**Exercise details:**
Given the listing below, write out exactly the lines starting with the line that has "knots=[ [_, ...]" and going on through the line that has "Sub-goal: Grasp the", both kept.

══════

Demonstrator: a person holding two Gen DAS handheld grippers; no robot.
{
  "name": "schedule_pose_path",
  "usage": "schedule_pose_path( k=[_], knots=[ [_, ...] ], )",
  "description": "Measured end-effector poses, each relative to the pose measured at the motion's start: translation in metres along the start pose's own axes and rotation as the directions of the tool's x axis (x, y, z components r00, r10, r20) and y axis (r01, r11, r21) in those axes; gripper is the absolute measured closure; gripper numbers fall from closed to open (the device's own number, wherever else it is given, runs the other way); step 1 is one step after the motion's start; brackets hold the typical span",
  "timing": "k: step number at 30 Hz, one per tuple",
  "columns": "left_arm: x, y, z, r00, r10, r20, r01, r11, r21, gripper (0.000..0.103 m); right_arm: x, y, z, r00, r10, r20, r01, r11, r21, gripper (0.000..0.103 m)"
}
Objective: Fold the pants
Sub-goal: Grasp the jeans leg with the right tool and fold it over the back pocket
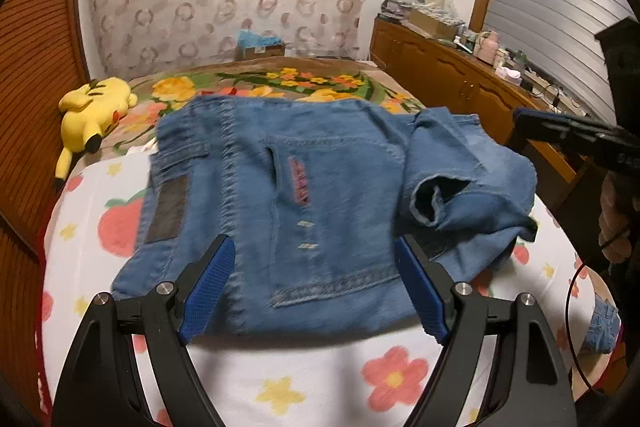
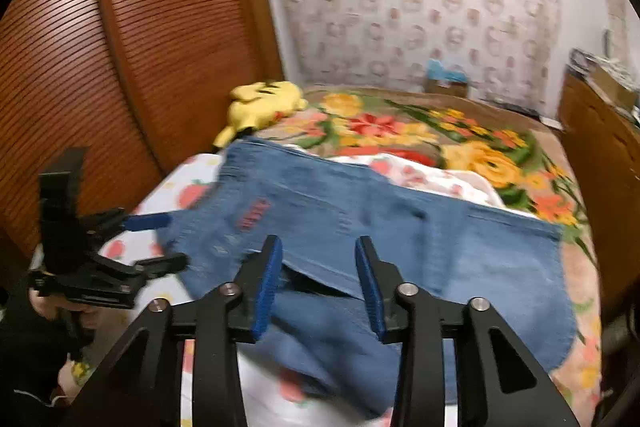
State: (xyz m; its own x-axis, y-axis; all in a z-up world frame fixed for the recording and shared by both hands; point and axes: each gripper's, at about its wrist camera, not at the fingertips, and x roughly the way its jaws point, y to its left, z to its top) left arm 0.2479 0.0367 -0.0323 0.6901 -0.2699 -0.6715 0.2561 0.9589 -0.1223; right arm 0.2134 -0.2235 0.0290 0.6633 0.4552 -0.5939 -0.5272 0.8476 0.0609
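Blue jeans (image 1: 304, 195) lie folded over on a white flower-print sheet (image 1: 280, 379), back pocket and brown waist patch facing up. A bunched leg end (image 1: 460, 187) rests on their right side. My left gripper (image 1: 314, 247) hovers open over the near hem, with nothing between its blue pads. In the right wrist view the jeans (image 2: 400, 227) spread across the bed. My right gripper (image 2: 318, 243) hangs over a folded denim edge, jaws partly apart and pads clear of the cloth. The left gripper (image 2: 156, 239) shows at the left, beside the jeans.
A yellow plush toy (image 1: 96, 111) lies at the bed's left edge beside a slatted wooden wardrobe (image 1: 36, 67). A floral blanket (image 1: 304, 83) covers the far bed. A cluttered wooden dresser (image 1: 440, 67) runs along the right. Another small denim piece (image 1: 602, 327) lies at the right.
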Motion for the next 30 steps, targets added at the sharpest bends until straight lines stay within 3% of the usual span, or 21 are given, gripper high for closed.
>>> schedule_pose_path(
  k=[8,19,26,27,28,30],
  knots=[
    [0.016,-0.025,0.016,0.999,-0.050,-0.010,0.051,0.998,0.024,0.021,0.009,-0.024,-0.016,0.997,-0.054,-0.057,0.058,0.996,0.071,0.060],
    [0.038,-0.044,0.019,0.993,-0.108,-0.056,0.111,0.992,0.054,0.024,0.045,-0.036,0.002,0.990,-0.053,-0.127,0.067,0.992,0.108,0.059],
    [0.050,-0.044,0.013,0.983,-0.162,-0.090,0.165,0.986,0.030,0.051,0.053,-0.034,-0.001,0.987,-0.029,-0.158,0.051,0.989,0.140,0.060],
    [0.050,-0.045,0.013,0.982,-0.166,-0.091,0.169,0.985,0.034,0.058,0.053,-0.034,0.000,0.987,-0.027,-0.160,0.050,0.989,0.143,0.063],
    [0.051,-0.047,0.014,0.981,-0.171,-0.093,0.175,0.984,0.038,0.061,0.054,-0.033,0.000,0.987,-0.025,-0.159,0.048,0.989,0.142,0.078],
    [0.050,-0.052,0.014,0.978,-0.184,-0.097,0.190,0.980,0.052,0.075,0.053,-0.032,0.003,0.988,-0.024,-0.154,0.045,0.989,0.138,0.090]
  ],
)
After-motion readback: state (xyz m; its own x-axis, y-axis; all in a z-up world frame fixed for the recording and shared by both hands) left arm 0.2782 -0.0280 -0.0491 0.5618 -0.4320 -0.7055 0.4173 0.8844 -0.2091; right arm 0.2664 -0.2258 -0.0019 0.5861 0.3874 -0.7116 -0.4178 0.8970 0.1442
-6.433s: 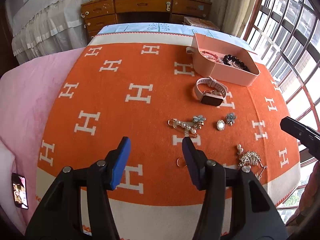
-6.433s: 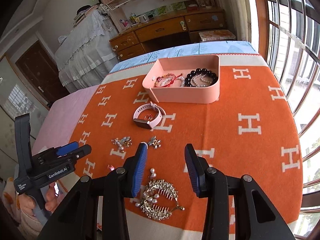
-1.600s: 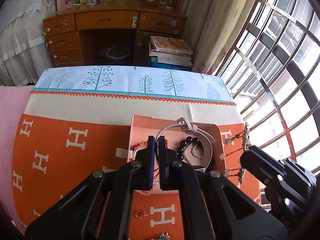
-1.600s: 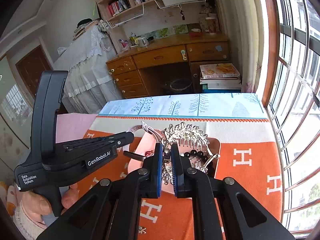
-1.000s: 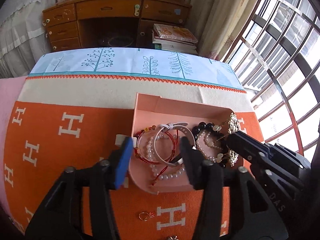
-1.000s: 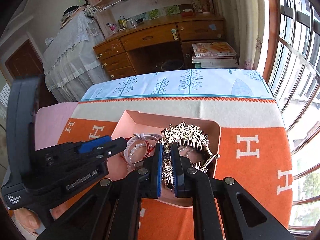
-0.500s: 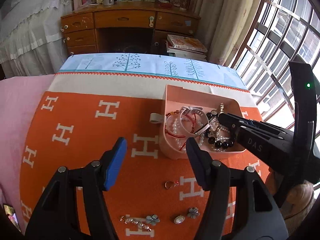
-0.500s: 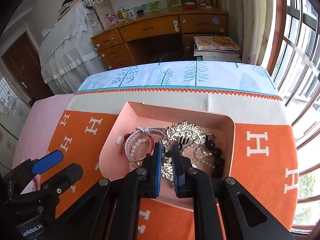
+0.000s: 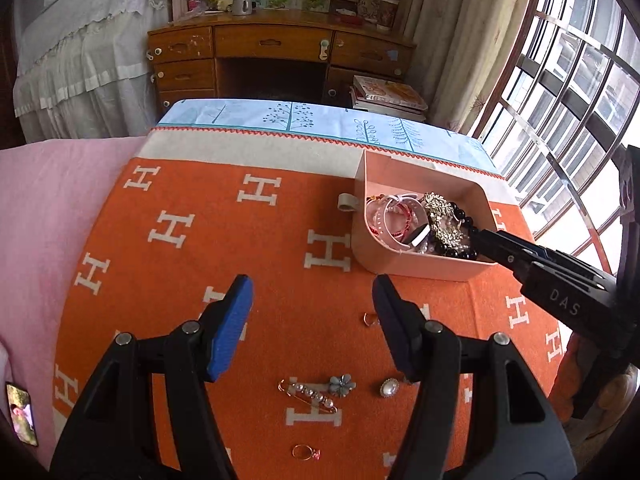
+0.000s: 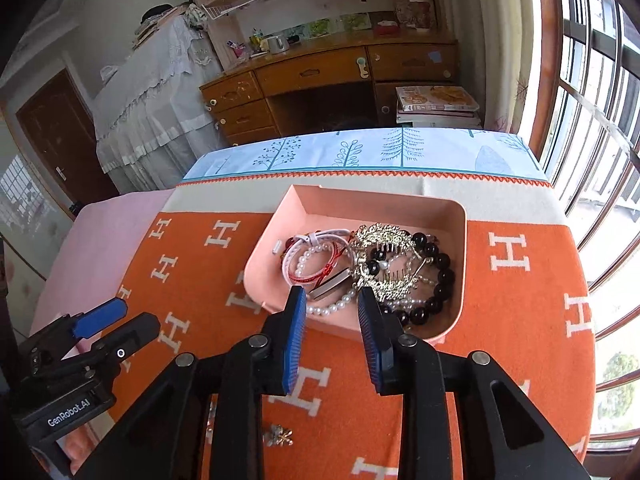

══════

**Answer to this task:**
  "usage": "schedule_pose_path( k=[_], knots=[ [_, ...] ], )",
  "description": "Measured end-effector poses, each relative to the pose measured at the motion's start: translation in metres along the start pose's own axes and rotation as the directions of the tool's x axis (x, y, z components r00, r10, r20) and y axis (r01, r11, r21) in those axes; gripper is the absolute measured closure; gripper numbers fall from closed to open (the device's own number, wherever else it is given, runs the other way); step 1 is one step after the motion's start; brackets hold the typical span",
  "timing": "k: step number at 30 Hz, one per tuple",
  "columns": "left_arm: x, y, z, r00, r10, r20, r01, r11, r21, gripper (0.000..0.103 m); right_arm: x, y, z, r00, r10, r20, r01, r11, r21, gripper (0.000..0.103 m)"
}
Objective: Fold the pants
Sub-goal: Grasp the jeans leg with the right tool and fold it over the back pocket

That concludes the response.